THE PROBLEM -
Go line by line through the entries and show those that hold the string "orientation".
--- DATA RECORDS Enclosed Below ---
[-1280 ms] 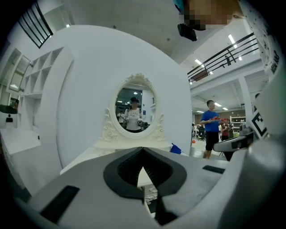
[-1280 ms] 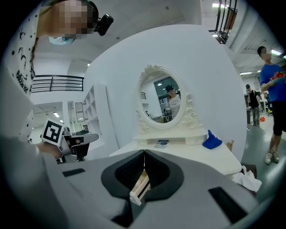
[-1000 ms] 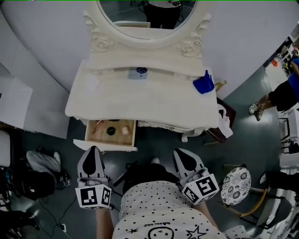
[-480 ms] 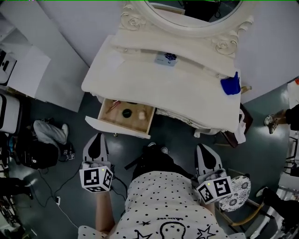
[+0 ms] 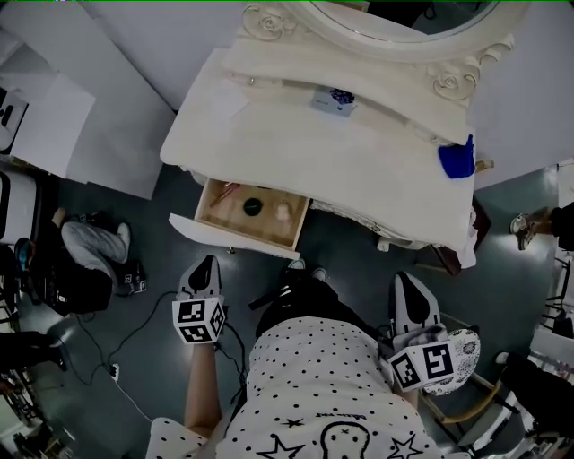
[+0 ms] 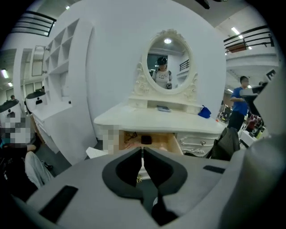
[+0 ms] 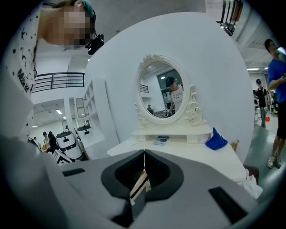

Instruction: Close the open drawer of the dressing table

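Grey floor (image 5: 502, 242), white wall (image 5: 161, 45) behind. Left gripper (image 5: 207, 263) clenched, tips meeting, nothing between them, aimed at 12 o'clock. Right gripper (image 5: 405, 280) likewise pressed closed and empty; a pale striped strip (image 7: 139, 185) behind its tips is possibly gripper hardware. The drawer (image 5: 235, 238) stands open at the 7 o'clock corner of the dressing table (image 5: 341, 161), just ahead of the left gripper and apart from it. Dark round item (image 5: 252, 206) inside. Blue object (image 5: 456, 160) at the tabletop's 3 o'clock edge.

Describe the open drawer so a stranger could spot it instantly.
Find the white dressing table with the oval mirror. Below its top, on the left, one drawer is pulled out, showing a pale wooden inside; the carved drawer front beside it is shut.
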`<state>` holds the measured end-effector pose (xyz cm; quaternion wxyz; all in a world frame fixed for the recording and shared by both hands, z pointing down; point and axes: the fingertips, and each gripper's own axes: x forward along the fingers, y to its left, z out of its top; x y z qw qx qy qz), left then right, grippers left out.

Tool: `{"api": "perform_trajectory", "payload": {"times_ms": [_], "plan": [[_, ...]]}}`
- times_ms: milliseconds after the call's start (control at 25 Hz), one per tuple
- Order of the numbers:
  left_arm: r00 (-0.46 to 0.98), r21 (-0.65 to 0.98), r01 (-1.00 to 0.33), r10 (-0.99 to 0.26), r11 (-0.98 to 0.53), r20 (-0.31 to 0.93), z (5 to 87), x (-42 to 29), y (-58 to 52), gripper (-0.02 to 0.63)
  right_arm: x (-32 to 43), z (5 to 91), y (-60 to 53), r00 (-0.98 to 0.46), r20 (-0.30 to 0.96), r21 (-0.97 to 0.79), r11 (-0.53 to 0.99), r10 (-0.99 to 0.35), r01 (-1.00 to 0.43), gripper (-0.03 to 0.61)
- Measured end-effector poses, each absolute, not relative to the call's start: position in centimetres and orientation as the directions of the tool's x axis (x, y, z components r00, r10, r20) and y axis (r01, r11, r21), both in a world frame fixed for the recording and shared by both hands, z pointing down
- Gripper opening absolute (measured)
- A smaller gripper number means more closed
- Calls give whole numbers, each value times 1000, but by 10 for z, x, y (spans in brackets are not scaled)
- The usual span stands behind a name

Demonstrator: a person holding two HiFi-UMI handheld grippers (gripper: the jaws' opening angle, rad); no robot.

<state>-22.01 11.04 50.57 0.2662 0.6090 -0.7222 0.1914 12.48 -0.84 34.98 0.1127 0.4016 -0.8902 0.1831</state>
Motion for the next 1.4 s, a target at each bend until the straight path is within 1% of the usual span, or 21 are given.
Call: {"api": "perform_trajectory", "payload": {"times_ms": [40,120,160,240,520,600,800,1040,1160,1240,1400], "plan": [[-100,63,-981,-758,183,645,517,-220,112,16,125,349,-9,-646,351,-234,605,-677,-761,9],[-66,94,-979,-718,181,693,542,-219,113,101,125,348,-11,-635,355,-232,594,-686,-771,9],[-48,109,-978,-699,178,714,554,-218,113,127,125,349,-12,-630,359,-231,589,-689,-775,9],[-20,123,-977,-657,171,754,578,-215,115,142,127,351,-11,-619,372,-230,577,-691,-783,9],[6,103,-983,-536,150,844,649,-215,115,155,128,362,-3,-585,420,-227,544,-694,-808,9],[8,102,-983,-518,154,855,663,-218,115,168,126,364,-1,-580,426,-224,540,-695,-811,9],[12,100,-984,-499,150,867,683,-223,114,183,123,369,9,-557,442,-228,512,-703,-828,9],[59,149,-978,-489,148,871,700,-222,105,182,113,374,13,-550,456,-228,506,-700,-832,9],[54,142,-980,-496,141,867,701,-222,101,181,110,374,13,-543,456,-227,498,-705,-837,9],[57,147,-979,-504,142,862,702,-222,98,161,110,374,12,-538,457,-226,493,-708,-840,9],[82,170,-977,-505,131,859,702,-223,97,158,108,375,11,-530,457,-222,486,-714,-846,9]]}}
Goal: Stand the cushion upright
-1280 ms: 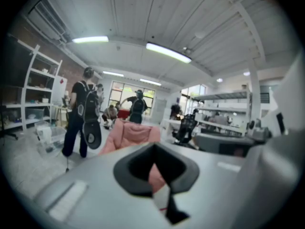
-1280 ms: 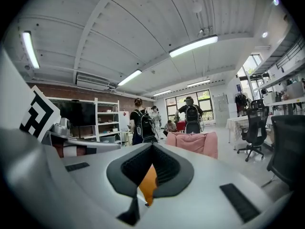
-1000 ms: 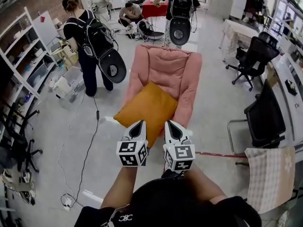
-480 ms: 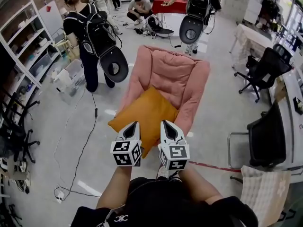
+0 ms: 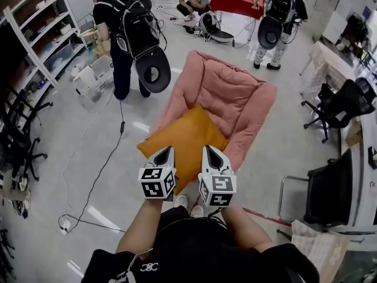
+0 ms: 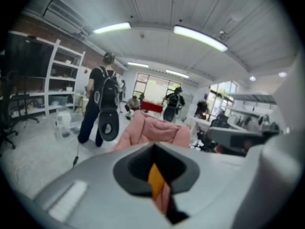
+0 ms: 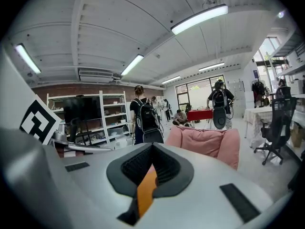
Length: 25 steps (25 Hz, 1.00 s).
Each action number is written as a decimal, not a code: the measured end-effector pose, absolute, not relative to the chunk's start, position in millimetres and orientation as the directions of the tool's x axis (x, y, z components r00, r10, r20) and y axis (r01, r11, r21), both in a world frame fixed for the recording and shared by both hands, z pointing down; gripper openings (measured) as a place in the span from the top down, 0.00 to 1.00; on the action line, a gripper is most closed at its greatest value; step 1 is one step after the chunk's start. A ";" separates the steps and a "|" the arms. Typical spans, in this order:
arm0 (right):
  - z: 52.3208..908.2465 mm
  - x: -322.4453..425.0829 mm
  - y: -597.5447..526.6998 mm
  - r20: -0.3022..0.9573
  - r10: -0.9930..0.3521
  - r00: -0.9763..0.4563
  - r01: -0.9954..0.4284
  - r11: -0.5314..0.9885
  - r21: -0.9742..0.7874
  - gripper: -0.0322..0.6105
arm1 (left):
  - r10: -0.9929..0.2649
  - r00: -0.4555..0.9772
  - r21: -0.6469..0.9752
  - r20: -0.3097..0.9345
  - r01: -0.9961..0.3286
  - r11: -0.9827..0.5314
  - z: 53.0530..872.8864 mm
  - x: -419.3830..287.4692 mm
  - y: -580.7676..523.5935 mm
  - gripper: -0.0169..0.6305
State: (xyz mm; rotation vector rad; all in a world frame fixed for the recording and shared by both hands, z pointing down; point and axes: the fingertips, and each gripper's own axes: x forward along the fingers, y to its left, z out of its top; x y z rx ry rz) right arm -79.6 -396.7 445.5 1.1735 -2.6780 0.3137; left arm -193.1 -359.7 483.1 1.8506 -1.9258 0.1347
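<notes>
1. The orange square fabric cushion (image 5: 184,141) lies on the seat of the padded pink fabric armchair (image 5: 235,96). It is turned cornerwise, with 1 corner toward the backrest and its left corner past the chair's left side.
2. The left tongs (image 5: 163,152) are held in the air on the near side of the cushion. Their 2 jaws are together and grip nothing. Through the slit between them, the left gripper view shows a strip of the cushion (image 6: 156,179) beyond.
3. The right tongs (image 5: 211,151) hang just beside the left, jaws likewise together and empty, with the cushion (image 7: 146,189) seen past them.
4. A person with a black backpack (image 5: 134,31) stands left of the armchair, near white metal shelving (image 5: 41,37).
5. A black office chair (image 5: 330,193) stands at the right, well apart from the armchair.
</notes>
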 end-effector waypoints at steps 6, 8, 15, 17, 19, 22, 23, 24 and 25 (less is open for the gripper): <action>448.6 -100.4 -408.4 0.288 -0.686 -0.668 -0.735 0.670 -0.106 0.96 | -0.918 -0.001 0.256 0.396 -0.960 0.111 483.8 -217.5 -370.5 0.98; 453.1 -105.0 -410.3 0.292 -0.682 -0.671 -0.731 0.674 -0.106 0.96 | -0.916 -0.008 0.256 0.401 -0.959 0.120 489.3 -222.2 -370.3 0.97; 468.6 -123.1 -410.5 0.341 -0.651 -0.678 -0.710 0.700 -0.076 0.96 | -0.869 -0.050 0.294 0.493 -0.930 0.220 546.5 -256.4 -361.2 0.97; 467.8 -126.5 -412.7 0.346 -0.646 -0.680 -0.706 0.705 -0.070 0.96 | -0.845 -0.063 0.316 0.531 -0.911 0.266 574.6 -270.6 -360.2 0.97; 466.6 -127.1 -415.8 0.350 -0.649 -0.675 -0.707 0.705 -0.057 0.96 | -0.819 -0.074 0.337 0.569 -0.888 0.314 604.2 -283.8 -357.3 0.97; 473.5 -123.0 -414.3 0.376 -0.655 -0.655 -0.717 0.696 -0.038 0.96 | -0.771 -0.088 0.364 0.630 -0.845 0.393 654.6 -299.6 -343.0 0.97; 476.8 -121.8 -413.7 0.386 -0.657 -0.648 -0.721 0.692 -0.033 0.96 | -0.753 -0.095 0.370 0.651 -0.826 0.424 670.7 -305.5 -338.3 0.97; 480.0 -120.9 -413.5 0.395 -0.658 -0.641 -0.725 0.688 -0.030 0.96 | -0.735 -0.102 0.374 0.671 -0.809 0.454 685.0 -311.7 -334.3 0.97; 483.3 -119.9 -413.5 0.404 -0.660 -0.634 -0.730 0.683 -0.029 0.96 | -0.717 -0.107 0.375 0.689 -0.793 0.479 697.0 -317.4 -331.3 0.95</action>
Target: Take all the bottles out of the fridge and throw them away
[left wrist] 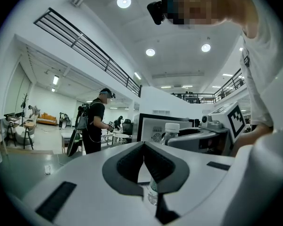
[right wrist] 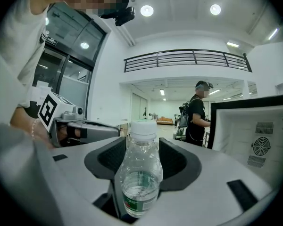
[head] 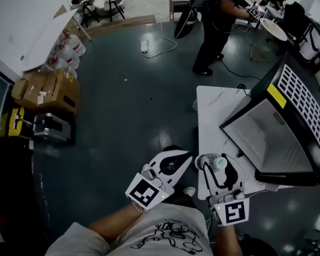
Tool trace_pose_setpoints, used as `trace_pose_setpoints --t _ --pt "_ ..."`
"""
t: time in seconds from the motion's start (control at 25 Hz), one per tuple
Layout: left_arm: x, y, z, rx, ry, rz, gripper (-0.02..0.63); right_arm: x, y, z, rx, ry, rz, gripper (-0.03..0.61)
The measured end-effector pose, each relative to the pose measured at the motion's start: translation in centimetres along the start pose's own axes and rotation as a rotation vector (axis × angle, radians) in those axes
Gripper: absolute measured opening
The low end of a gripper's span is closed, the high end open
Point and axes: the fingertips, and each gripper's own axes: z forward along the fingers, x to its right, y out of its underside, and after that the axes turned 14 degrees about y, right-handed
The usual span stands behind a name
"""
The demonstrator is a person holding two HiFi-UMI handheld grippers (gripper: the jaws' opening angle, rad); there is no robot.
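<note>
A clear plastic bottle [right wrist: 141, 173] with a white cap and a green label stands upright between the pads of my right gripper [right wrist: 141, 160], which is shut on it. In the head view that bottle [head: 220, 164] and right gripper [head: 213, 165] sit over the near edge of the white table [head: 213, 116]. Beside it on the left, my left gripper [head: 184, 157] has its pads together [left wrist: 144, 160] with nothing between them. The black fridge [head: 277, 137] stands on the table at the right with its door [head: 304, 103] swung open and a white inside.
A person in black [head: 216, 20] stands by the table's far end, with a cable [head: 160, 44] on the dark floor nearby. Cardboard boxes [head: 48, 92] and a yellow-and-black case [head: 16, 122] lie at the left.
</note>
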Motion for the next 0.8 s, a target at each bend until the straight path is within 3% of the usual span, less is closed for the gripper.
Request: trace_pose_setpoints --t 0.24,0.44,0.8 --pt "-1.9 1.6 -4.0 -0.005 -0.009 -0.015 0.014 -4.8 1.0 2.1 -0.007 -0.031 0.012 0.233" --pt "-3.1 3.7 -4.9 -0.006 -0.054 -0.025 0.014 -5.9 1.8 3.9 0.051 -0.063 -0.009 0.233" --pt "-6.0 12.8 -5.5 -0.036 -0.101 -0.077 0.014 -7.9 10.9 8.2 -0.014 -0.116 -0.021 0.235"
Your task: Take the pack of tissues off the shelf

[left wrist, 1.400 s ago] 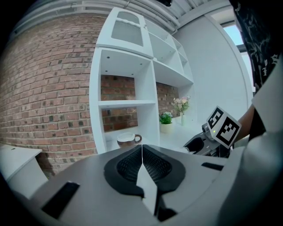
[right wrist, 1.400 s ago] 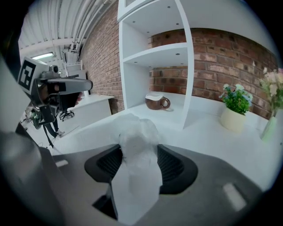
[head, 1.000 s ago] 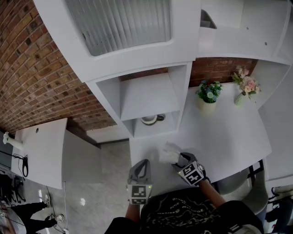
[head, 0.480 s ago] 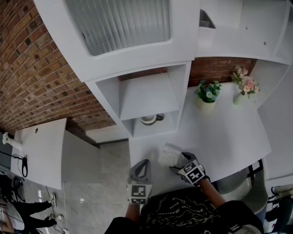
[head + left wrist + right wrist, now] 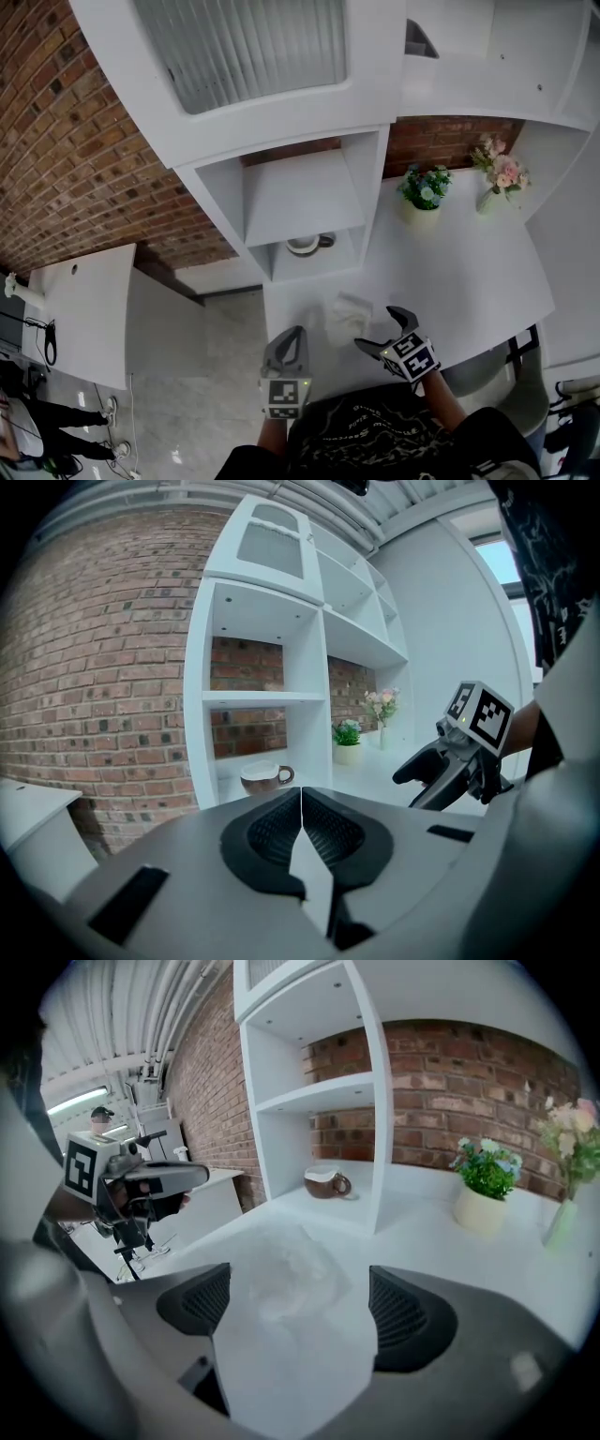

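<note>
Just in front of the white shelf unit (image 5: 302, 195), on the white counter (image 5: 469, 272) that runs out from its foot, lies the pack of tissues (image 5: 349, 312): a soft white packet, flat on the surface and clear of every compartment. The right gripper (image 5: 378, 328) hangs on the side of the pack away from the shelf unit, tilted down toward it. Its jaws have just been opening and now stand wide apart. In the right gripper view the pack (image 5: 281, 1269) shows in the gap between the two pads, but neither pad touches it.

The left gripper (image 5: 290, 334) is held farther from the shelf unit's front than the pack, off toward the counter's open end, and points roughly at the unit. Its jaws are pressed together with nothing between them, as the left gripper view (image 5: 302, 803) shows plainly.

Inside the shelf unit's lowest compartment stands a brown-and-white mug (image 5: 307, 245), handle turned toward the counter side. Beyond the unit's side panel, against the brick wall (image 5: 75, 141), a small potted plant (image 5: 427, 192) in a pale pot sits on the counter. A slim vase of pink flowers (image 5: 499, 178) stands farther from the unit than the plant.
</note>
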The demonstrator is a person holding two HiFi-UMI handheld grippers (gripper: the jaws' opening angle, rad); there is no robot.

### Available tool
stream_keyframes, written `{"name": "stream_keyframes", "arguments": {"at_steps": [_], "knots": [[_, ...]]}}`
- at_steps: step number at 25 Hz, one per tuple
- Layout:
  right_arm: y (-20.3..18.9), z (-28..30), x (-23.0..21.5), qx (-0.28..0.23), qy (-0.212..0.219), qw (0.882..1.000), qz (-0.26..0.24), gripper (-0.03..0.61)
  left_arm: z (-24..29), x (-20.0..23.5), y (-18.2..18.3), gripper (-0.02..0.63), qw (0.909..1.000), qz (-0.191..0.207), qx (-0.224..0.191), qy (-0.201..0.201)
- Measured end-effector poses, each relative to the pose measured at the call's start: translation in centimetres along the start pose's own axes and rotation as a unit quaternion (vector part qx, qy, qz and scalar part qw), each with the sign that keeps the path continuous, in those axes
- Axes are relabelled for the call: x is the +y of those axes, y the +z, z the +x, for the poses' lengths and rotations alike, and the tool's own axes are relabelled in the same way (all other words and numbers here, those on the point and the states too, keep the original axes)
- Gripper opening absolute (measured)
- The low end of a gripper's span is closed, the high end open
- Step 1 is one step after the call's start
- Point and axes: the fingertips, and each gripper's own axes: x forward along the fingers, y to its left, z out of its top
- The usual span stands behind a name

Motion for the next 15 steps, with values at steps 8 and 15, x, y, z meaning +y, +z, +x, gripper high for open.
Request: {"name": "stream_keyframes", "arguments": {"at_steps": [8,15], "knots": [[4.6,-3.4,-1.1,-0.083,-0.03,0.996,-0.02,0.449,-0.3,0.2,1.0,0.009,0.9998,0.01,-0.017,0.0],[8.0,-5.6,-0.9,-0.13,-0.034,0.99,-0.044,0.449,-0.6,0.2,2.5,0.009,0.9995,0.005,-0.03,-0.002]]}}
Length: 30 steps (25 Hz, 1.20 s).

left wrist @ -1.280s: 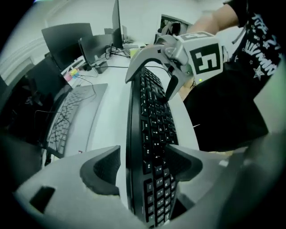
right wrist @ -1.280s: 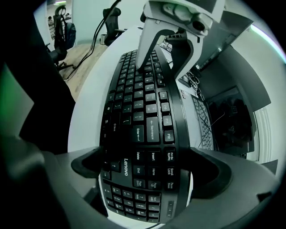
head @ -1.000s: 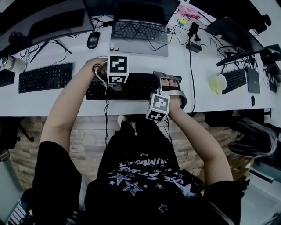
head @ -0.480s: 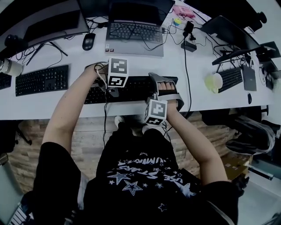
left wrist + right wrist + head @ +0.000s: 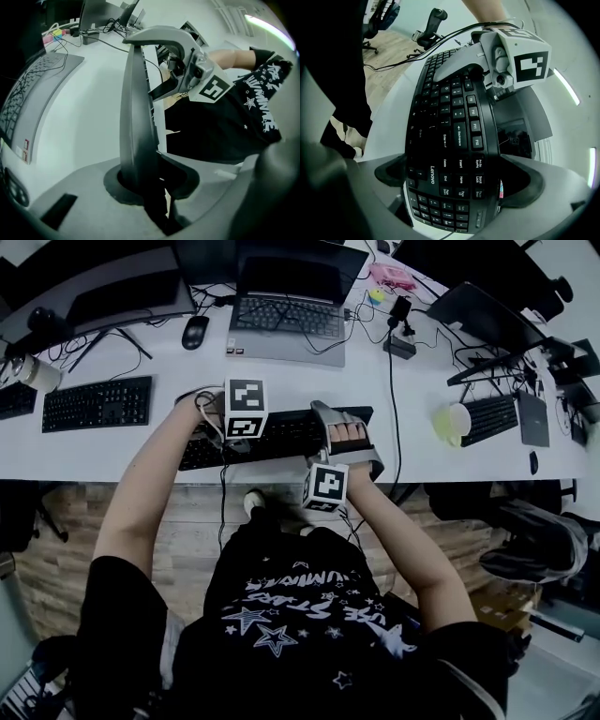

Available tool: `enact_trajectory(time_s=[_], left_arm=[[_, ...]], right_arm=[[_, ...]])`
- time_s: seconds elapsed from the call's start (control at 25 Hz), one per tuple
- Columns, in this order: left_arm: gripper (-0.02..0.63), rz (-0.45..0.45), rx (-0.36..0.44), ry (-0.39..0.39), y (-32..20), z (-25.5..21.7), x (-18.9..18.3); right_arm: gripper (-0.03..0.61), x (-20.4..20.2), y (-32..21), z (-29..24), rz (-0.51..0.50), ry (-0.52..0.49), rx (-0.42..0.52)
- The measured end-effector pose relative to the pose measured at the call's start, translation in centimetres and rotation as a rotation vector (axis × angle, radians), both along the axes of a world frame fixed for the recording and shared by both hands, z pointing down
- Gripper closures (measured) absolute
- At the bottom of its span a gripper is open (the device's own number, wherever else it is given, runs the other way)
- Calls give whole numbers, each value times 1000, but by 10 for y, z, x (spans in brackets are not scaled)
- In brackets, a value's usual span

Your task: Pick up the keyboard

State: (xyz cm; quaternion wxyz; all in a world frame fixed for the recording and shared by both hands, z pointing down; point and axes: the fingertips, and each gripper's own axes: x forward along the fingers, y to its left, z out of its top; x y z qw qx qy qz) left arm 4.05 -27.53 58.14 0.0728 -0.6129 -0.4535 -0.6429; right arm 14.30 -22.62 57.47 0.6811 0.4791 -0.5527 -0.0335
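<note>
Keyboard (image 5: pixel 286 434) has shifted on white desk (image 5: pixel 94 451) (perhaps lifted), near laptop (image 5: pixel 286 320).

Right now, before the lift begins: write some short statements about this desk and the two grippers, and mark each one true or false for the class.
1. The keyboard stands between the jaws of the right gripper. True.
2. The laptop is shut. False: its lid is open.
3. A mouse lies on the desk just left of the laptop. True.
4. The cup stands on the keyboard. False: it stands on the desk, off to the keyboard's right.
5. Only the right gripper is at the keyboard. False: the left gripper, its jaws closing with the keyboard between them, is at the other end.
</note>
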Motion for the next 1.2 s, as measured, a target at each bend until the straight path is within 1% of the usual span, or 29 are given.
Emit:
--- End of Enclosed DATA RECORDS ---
TASK OUTPUT -
- Measured end-effector poses, each absolute, not relative to the call's start: position in centimetres and orientation as the directions of the tool's x axis (x, y, z components r00, r10, r20) and y axis (r01, r11, r21), both in a world frame fixed for the recording and shared by both hands, z pointing down
Each action number is written as a decimal, not a code: the measured end-effector pose, absolute, not relative to the chunk's start, position in millimetres and orientation as the directions of the tool's x axis (x, y, z components r00, r10, r20) and y axis (r01, r11, r21), both in a world frame fixed for the recording and shared by both hands, z pointing down; gripper openings (measured) as a place in the span from the top down, 0.00 to 1.00; on the action line, a gripper is most closed at its greatest value; step 1 is one step after the chunk's start. A ";" separates the steps and a "|" the arms. Typical spans, in this order:

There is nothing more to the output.